Un gioco beffardo, il cui schema è sempre lo stesso, da vittima si diventa improvvisamente colpevoli. La colpa di Moussa è stata quella di non possedere un permesso di soggiorno ed essere per tanto diventato per il nostro paese un migrante “irregolare”; ma sappiamo realmente che cosa ci sia dietro questa ed altre “irregolarità rilasciate” dal governo Italiano? Per quel che ne sappiamo, Moussa potrebbe essere stato tranquillamente uno dei tanti ragazzi, uomini, donne o bambini, diventati irregolari a seguito della legge 113 del 2018, conosciuta meglio come Decreto Salvini. Uno dei tanti, troppi, a cui è stata dapprima riconosciuta la protezione umanitaria e successivamente alla legge 113, al momento del rinnovo, negata la possibilità qualsiasi altro tipo di protezione. Uno dei tanti, lasciato dunque in balia dei cedolini di rinnovo senza tempo o ad una sequela di dinieghi ed intimidazioni di rimpatrio. Oppure potrebbe essere uno dei cosiddetti “Migranti Economici”, quelli di cui tanto parla il nostro paese ma che nei fatti, nulla fa per dare risposte e trovare soluzioni, finendo poi per lasciarli nella morsa della criminalità organizzata che ne fa braccia e manodopera da sfruttare nei campi, come badanti o per qualsiasi altro lavoro sottopagato, in nero! Moussa era un ragazzo di 23 anni, che come tutti i suoi coetanei, sognava un lavoro, una casa, una persona con cui passare insieme il resto della vita, sognava la felicità. Moussa era una persona che come molti, specialmente in questo delicato periodo storico che ci ha gettati
nell’incertezza, avrebbe avuto bisogno di un supporto. Sicuramente Moussa, non avrebbe mai pensato di poter un giorno essere vittima di una xenofobia folle, di essere picchiato e rinchiuso in un centro per trovare poi, come sua unica via di fuga dai propri problemi, la morte. Non possiamo fare altro che augurarci che la terra gli sia live e allo stesso tempo, non possiamo esimerci dal chiedere la chiusura immediata dei Centri di Rimpatrio. Campi di detenzioni al limite della legalità in cui, lontano dagli occhi di tutti, nella completa indifferenza di tanti e per volontà di troppi, uomini e donne vengono privati della loro libertà personale, negati di qualsiasi diritto di base e lasciati alle proprie sofferenze. Chiediamo con forza che chi ha aggredito brutalmente Moussa venga condannato. Chiediamo che venga fatta luce sulla vicenda, sul perché Moussa sia stato rinchiuso in un Cpr nonostante ritenuto altamente vulnerabile e su come sia possibile che nell’indifferenza di chi aveva attorno, Moussa, un ragazzo di soli 23 anni, proveniente dalla Guinea, dopo aver attraversato l’oceano, abbia deciso di togliersi la vita.

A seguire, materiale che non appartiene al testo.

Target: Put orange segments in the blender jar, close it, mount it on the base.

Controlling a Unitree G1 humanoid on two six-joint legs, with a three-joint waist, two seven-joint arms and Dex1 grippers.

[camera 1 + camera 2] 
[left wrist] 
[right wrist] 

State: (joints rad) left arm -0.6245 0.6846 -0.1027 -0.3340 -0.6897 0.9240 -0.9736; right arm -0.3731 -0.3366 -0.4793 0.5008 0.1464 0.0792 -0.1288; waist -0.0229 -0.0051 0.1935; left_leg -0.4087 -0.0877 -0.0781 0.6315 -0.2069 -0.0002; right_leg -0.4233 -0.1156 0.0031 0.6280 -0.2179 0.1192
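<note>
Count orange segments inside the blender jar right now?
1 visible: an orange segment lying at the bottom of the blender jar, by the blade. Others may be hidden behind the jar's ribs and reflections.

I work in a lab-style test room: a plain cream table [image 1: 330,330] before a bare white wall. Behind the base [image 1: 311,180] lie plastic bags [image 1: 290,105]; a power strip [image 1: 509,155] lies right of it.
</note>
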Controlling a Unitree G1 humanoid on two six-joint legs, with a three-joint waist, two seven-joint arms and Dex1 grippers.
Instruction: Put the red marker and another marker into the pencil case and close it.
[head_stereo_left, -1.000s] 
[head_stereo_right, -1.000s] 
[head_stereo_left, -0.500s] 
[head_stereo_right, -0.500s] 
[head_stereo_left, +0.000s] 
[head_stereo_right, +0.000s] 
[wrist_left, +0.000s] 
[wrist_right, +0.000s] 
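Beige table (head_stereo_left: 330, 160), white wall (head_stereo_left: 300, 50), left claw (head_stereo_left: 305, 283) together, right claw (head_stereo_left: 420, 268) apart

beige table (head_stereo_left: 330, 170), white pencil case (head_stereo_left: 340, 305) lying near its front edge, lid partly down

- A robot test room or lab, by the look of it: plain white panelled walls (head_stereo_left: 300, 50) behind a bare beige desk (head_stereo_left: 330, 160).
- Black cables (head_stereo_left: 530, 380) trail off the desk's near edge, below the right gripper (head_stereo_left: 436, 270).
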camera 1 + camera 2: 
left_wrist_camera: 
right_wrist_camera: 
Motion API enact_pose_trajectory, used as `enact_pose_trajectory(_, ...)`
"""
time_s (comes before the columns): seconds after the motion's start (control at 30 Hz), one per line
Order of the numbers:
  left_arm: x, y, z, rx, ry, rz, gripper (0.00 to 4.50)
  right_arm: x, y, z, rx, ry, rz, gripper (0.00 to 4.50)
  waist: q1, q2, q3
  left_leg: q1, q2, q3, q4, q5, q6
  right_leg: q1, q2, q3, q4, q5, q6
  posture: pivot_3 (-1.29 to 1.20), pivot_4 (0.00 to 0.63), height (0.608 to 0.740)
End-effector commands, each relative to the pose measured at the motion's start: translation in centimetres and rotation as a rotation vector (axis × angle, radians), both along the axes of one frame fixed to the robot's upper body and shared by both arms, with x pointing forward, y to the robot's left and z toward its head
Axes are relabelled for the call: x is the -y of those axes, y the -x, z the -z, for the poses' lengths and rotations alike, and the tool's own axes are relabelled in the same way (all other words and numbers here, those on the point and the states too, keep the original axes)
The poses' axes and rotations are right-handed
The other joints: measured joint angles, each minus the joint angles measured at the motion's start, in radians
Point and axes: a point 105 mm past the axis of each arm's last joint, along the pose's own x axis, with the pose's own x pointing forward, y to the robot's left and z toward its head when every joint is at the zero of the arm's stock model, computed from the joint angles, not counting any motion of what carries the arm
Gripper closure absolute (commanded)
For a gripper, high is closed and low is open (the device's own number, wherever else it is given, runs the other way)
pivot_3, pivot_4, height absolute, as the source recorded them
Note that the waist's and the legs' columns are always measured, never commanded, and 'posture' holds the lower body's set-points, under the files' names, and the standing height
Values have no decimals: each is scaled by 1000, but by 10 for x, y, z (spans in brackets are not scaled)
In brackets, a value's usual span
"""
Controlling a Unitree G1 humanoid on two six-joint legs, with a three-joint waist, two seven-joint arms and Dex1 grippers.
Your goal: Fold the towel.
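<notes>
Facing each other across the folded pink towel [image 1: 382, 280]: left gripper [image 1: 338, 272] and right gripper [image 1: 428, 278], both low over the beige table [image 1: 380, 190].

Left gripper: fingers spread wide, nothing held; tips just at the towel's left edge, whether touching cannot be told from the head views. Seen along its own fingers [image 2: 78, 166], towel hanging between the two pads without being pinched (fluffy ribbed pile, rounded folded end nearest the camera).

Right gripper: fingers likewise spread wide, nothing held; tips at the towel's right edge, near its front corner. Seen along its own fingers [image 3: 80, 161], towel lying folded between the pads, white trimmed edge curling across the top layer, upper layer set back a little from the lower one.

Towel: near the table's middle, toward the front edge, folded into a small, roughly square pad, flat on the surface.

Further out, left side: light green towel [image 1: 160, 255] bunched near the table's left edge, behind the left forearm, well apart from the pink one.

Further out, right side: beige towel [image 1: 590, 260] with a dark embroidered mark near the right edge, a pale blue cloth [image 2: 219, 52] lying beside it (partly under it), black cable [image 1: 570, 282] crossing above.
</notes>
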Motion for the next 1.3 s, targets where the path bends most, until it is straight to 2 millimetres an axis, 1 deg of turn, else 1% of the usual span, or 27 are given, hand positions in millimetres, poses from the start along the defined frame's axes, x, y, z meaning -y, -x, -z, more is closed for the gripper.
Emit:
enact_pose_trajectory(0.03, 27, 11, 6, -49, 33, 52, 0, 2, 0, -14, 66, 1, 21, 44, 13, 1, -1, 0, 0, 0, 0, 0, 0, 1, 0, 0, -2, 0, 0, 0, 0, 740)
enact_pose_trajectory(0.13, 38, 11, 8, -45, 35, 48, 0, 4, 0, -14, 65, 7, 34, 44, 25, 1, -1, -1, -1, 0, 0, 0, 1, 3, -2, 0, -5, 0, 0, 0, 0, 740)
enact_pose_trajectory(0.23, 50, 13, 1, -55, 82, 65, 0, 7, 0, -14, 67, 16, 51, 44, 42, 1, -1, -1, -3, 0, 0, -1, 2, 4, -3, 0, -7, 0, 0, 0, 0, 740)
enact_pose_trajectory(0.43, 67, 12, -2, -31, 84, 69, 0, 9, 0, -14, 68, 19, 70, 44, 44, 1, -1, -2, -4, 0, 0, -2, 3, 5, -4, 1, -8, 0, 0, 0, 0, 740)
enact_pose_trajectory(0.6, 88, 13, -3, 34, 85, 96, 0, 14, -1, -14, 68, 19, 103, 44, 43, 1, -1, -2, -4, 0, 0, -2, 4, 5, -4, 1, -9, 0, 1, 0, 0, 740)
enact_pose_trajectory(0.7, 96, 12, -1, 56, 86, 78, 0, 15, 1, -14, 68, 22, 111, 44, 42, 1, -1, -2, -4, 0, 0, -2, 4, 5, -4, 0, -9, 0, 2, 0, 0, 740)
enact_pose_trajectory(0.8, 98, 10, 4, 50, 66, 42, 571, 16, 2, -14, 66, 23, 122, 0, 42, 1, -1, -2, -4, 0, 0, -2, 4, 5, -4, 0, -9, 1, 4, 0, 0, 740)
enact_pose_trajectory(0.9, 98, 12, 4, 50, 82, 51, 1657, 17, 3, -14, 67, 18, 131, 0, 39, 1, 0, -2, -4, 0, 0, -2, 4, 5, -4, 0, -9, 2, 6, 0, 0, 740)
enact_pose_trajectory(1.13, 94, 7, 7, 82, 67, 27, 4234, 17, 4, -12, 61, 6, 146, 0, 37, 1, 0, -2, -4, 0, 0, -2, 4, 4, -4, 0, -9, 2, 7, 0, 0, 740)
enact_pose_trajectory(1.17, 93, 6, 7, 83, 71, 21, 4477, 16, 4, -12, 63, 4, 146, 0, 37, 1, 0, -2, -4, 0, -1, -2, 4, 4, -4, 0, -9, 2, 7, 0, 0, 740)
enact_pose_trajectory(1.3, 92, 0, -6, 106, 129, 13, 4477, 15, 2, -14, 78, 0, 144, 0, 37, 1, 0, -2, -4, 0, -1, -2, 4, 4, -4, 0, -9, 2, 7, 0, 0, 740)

Affinché la storia di Moussa non si disperda nel nulla e non rimanga una delle tante voci inascoltate di questo paese, chiediamo al Governo che vengano presi provvedimenti, che il tema immigrazione non sia più demandato al ministero degli interni e che sia abolita la legge 113 del 2018. Chiediamo invece che venga istituita apposita legge che condanni penalmente chi, approfittando del proprio ruolo Istituzionale e servendosi di una propaganda spicciola e becera, incita all’odio e alla violenza. E’ diventato quanto più inaccettabile che atti di xenofobia come quello subito il 9 Maggio da Moussa, siano diventati all’ordine del giorno e ancor più grave è che ci possa essere la libertà di patteggiare ed esultare per tali aggressioni servendosi dei nuovi mezzi di comunicazione digitale, rimanendo di fatto impuniti.